Work order.
Every line containing the word "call" is to be copied from the data below.

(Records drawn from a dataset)
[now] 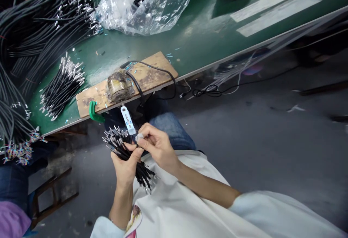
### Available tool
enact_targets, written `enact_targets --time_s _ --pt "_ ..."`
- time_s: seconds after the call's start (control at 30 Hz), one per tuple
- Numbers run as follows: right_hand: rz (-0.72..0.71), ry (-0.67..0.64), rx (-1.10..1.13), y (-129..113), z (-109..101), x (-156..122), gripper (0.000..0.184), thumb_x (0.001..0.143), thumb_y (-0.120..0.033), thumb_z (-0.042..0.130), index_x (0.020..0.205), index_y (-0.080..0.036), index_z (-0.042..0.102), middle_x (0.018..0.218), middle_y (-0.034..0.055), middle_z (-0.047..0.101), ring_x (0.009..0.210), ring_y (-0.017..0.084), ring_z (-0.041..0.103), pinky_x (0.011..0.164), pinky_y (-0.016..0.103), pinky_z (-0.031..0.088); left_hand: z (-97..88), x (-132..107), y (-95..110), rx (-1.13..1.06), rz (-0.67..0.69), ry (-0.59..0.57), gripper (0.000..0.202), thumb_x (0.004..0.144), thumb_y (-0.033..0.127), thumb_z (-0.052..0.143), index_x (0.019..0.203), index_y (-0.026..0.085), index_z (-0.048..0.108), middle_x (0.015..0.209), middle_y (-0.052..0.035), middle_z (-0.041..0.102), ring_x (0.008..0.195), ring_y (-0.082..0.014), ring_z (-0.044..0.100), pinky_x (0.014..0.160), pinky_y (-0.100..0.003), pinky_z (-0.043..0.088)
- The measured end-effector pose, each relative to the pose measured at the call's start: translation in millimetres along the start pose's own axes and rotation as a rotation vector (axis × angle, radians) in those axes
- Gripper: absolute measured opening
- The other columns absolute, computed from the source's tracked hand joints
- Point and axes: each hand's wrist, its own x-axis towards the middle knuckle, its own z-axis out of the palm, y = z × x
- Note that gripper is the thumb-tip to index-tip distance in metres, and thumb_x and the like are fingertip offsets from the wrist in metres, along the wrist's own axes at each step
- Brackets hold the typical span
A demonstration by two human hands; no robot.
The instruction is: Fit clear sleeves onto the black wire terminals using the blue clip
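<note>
A bunch of short black cables [144, 174] with silvery ends is gripped in my left hand [126, 169], close to my lap. My right hand [160, 147] is pinched beside the bunch, its thumb and forefinger at the silvery tip of a cable; a pale wrapping covers a fingertip. Just beyond my fingers a light-blue slotted tool [127, 120] sticks out from a small tape-wrapped motor [119, 85]. The motor rests on a stained wooden board [154, 65] at the table edge. Cable parts inside my left palm are hidden.
A green clamp [95, 113] hooks the board's front edge. More short cables [62, 87] lie left on the green table [195, 42]. Long black cables [35, 31] pile up behind, beside a clear plastic bag [163, 9]. Another person's purple garment [12, 220] shows at lower left.
</note>
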Motion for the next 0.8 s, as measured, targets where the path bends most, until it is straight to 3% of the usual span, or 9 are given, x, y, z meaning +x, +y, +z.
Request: enact_targets --time_s 0.07,0.13,0.2,0.33,0.4,0.5,0.67,0.73,0.8 --pt "-0.281 0.046 -0.189 -3.2 -0.9 1.6 0.017 0.076 -0.008 0.054 0.062 -0.017 0.052 0.067 0.0007 0.05 0.064 0.013 0.045 0.06 0.026 0.037 0.8 0.5 0.1 -0.035 -0.043 -0.002 0.015 0.062 0.02 0.07 0.054 0.014 0.059 0.041 0.0052 0.049 0.034 -0.0061 0.045 0.037 -0.018 0.039" --pt "-0.393 -0.003 -0.243 -5.4 -4.2 5.4 0.017 0.076 -0.004 0.053 0.064 -0.017 0.054 0.069 0.0016 0.052 0.068 0.013 0.046 0.064 0.028 0.038 -0.9 1.1 -0.1 -0.092 -0.079 -0.018 0.018 0.064 0.026 0.07 0.055 0.013 0.061 0.038 0.0062 0.045 0.031 -0.0052 0.04 0.033 -0.018 0.036" --pt "-0.232 -0.146 -0.098 -5.9 -9.1 10.3 0.013 0.076 -0.009 0.054 0.066 -0.016 0.054 0.071 0.0019 0.052 0.068 0.013 0.047 0.063 0.028 0.038 -4.2 1.9 0.3 -0.117 -0.08 -0.033 0.02 0.062 0.031 0.072 0.056 0.013 0.064 0.036 0.0059 0.045 0.029 -0.0049 0.039 0.032 -0.017 0.035" --pt "0.394 -0.463 0.344 -4.6 -17.8 21.4 0.02 0.072 -0.031 0.062 0.067 -0.015 0.051 0.062 -0.0015 0.047 0.056 0.011 0.044 0.054 0.025 0.034 -8.6 3.4 5.3 -0.056 -0.044 -0.056 0.008 0.062 0.022 0.072 0.06 0.015 0.068 0.038 0.0039 0.052 0.03 -0.0062 0.044 0.033 -0.017 0.037" --pt "0.542 -0.547 0.382 -5.3 -20.1 28.6 0.026 0.067 -0.035 0.066 0.064 -0.014 0.051 0.054 -0.0043 0.042 0.05 0.008 0.037 0.05 0.023 0.028 -7.9 3.8 8.8 -0.028 -0.026 -0.075 0.003 0.062 0.017 0.071 0.06 0.016 0.069 0.038 0.0042 0.052 0.032 -0.006 0.044 0.034 -0.017 0.037" --pt "0.537 -0.531 0.307 -10.3 -19.6 42.6 0.025 0.062 -0.032 0.068 0.057 -0.013 0.052 0.048 -0.0065 0.039 0.046 0.005 0.03 0.047 0.023 0.021 -5.7 3.1 13.2 -0.049 0.002 0.01 0.005 0.058 0.012 0.072 0.058 0.016 0.068 0.041 0.0046 0.052 0.034 -0.0054 0.044 0.035 -0.016 0.037" --pt "0.369 -0.26 0.186 -26.5 -8.3 66.4 0.038 0.064 -0.047 0.066 0.052 -0.014 0.051 0.048 -0.005 0.042 0.047 0.005 0.031 0.047 0.024 0.021 -8.7 1.2 15.6 -0.04 0.137 0.092 0.01 0.057 0.011 0.074 0.059 0.019 0.069 0.047 0.0041 0.06 0.039 -0.0049 0.05 0.044 -0.016 0.044" --pt "0.33 -0.277 0.165 -31.6 -1.5 71.0 0.046 0.062 -0.055 0.066 0.051 -0.014 0.051 0.05 -0.0043 0.042 0.048 0.006 0.034 0.048 0.024 0.023 -10.4 3.0 15.9 -0.037 0.243 0.105 0.007 0.058 0.015 0.075 0.06 0.019 0.069 0.045 0.004 0.06 0.035 -0.0051 0.049 0.046 -0.019 0.047" --pt "0.352 -0.317 0.232 -33.8 4.8 71.9 0.049 0.059 -0.059 0.068 0.052 -0.014 0.05 0.05 -0.0052 0.04 0.048 0.006 0.034 0.047 0.024 0.024 -11.0 7.2 17.0 -0.015 0.303 0.101 0.008 0.058 0.022 0.076 0.058 0.018 0.068 0.039 0.0043 0.056 0.028 -0.006 0.045 0.039 -0.02 0.044"
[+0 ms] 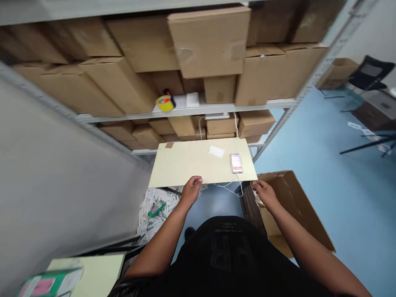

Worked solution.
- time_s: seconds after the call's start (control at 30 Hz), one per tuple
- The measured end-effector pose, each relative to the pose measured at the call's start: translation in millimetres along the start pose's own axes and rotation as a rotation vector (axis × angle, radians) in those axes

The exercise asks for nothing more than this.